Гористая часть Луны казалась очень странной из-за длинных теней, отбрасываемых низким солнцем. Некоторые кратеры зияли чернотой, словно не имели дна. Менее высокие горы исчезали в тени пиков. Как бы ни далеки были де-тали лунного ландшафта, все они были видны одинаково четко, до самой границы неправдоподобно резкой тени. Это была граница ночи, съедавшая горизонт. На Луне нет сумерек...

Евгений боялся, что может ошибиться... Он должен был сесть в непосредственной близости от последней стоянки экспедиции, которую он сопровождал. Решали минуты. Все горы, долины, кратеры в воронки казались одинаковыми.
Во всяком случае, это у самого края ночи...

Великолепный корабль! Как он слушается каждого движения! Ведь Евгений привык, что его приказы механизмы выполняют лишь через три секунды...

Звездолетчики «Разума» припали к окнам. Они видели лунный пейзаж впервые…

Но и Евгений тоже видел его впервые, хотя и знал каждую его деталь.

…Следы! Вот они, следы на пепле, следы, которые он сам, управляя танкеткой, оставил на Луне...

Снабженные лыжами, звездолетчики во главе с Евгением Громовым бежали по оставшимся в пепле следам.
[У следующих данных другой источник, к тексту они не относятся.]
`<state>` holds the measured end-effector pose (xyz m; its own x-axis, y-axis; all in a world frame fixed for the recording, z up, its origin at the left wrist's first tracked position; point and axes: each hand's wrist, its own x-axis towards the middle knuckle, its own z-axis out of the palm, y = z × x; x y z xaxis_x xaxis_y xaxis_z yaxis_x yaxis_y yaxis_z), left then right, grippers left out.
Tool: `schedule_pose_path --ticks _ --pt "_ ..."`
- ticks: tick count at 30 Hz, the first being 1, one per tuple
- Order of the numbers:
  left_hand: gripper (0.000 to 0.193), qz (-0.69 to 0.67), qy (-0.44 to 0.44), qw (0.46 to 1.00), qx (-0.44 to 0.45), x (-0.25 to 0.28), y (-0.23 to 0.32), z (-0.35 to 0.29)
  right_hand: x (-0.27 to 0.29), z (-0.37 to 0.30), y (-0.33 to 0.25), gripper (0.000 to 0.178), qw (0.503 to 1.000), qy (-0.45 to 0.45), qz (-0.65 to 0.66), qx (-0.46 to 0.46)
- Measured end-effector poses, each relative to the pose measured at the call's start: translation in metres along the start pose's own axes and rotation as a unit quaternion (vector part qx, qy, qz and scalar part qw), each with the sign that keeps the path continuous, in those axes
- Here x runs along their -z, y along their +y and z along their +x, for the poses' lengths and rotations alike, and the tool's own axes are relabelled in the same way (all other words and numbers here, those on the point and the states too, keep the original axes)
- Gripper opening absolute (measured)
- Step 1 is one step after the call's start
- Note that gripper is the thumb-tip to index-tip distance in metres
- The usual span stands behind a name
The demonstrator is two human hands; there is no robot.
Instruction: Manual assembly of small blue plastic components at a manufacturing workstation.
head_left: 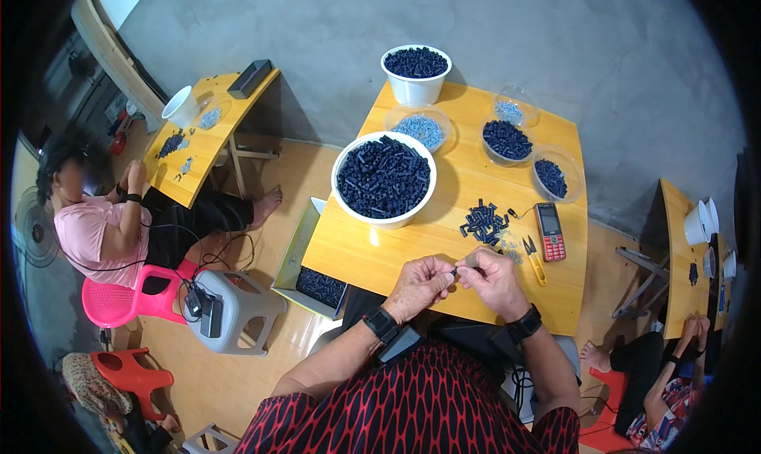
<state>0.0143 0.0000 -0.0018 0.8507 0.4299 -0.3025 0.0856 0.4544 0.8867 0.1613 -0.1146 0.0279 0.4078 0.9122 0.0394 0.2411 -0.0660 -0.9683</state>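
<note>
Looks like the work's mid-piece right now: one small dark piece sits between the fingertips, just above the near part of the counter, and I wouldn't call it finished. There's a loose heap of black pieces just beyond the hands, plus a scatter of tiny metal bits, so I'd guess plenty's left. The big white tub is heaped with black pieces too, but can't tell if those are done or waiting.

Pose-wise, the left hand comes in from the left, thumb and finger pinched closed on the piece. The right hand meets it from the other side, also pinched shut, fingers curled, covering most of the piece. Both wrists are bent inward, tips basically touching.
</note>
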Motion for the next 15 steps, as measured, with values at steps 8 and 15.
schedule_pose_path --ticks 8,15 --pt "0.015 -0.105 -0.086 0.991 0.01 0.011 -0.003 0.004 0.001 0.003 -0.008 0.004 0.987 0.003 -0.078 0.138" --pt "0.014 -0.111 -0.06 0.992 0.01 0.009 -0.006 0.005 -0.001 -0.009 -0.008 0.028 0.996 0.036 -0.042 0.068"
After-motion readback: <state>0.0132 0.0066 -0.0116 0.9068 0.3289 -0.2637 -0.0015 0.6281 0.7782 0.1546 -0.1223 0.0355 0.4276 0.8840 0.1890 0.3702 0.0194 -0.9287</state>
Они потрясли Евгения и тем, что он сам оставил их, и совершенно неправдоподобной контрастностью теней в них. Для него существовали сейчас только эти следы, хотя скалы, трещины и камни Луны могли потрясти каждого, кто впервые видел их...

Следы оборвались. Здесь танкетка вошла в пепел.

Дальше шли на лыжах...

…Эллен Кенни и Иван Аникин были найдены без сознания. Аникин потреблял больше кислорода, и американка присоединила к его скафандру свой дыхательный аппарат. У них было общее дыхание... Только потому и выжили оба!
Петр Громов и Том Годвин лежали в углублении между двумя выступами скал. С двух сторон вровень с этими выступами были насыпаны камни. Прозрачные колпаки шлемов были сняты. Оба смотрели в звездное небо, покорить которое дерзнули. У них были строгие, спокойные лица, даже величественные, может быть, оттого, что, окаменев, напоминали теперь скульптуру...

Когда Эллен умирала на скале, окруженной пеплом, она думала о них. Она знала, что на Луне тела их сгореть не могли, если бы даже их залило расплавленной лавой. Здесь нет кислорода... Просто они вошли бы по грудь в камень, стали бы лунным утесом... Так не сделал бы и Роден!..

Двенадцать звездолетчиков, прилетевших на «Разуме», закрыли погибших лунных исследователей исполинской каменной плитой. Это возможно было лишь на Луне.

Эллен тихо сказала:

— Я знаю. Сюда прилетит скульптор. Он высечет на этом камне их изваяния... именно так, как я их представляла... наполовину вошедшими в лунный камень.

Подошел Евгений:

— Космос достается людям... дорогой ценой.

— Что вы теперь хотите делать? — спросила Эллен.

— Что делать? Подниматься на горный кряж, изучать открытый вулкан!..

— Кто сказал, что люди не бессмертны!.. — прошептала американка.